» **What the task requires**: Please reproduce the data exactly, excluding any pictures it contains.

» **Raw data**:
▼

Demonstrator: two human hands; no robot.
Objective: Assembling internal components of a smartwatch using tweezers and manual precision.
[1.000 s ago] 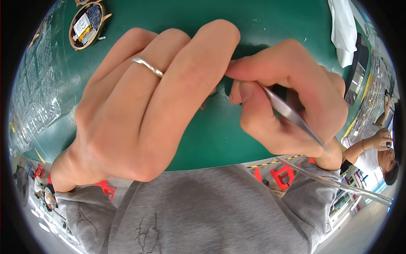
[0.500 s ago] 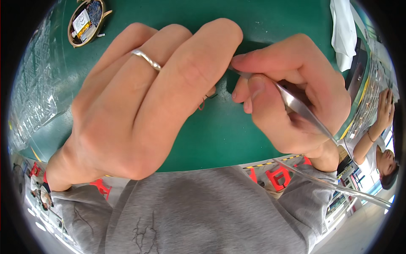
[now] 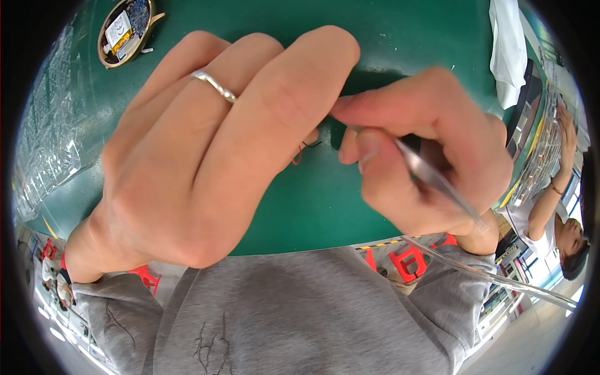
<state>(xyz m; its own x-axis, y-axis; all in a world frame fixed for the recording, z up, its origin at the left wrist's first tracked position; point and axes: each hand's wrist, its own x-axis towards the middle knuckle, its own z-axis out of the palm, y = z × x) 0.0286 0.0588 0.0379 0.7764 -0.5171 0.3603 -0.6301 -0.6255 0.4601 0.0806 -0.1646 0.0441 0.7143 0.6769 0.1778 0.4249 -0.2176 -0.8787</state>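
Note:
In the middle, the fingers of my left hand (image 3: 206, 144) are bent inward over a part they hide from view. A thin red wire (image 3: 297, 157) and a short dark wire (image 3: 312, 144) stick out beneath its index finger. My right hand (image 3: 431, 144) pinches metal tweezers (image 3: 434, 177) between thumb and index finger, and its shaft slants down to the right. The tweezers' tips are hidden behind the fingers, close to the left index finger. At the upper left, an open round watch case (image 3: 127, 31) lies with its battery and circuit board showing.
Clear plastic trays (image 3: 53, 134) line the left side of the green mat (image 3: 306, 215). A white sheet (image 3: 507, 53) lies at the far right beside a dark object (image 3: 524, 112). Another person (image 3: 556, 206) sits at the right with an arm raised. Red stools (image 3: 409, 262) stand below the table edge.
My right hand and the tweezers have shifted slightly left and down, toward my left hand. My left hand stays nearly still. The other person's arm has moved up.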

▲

» **Your solution**:
Demonstrator: two human hands; no robot.
Objective: Assembling internal components of a smartwatch using tweezers and manual precision.
[1.000 s ago] 
[0.500 s ago] 
[now] 
<state>(xyz m; its own x-axis, y-axis; all in a world frame fixed for the recording, z up, its origin at the left wrist's first tracked position; point and axes: each hand's wrist, its own x-axis towards the middle knuckle, its own z-axis out of the palm, y = z × x) 0.0286 0.0588 0.0379 0.7764 -0.5171 0.3603 -0.6301 -0.6255 0.4601 0.0806 -0.1646 0.0441 0.7143 0.6769 0.1778 0.4249 -0.2176 -0.8787</state>
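Note:
In the middle, the fingers of my left hand (image 3: 206, 144) are bent inward over a part they hide from view. A thin red wire (image 3: 297, 157) and a short dark wire (image 3: 312, 144) stick out beneath its index finger. My right hand (image 3: 431, 144) pinches metal tweezers (image 3: 434, 177) between thumb and index finger, and its shaft slants down to the right. The tweezers' tips are hidden behind the fingers, close to the left index finger. At the upper left, an open round watch case (image 3: 127, 31) lies with its battery and circuit board showing.
Clear plastic trays (image 3: 53, 134) line the left side of the green mat (image 3: 306, 215). A white sheet (image 3: 507, 53) lies at the far right beside a dark object (image 3: 524, 112). Another person (image 3: 556, 206) sits at the right with an arm raised. Red stools (image 3: 409, 262) stand below the table edge.
My right hand and the tweezers have shifted slightly left and down, toward my left hand. My left hand stays nearly still. The other person's arm has moved up.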

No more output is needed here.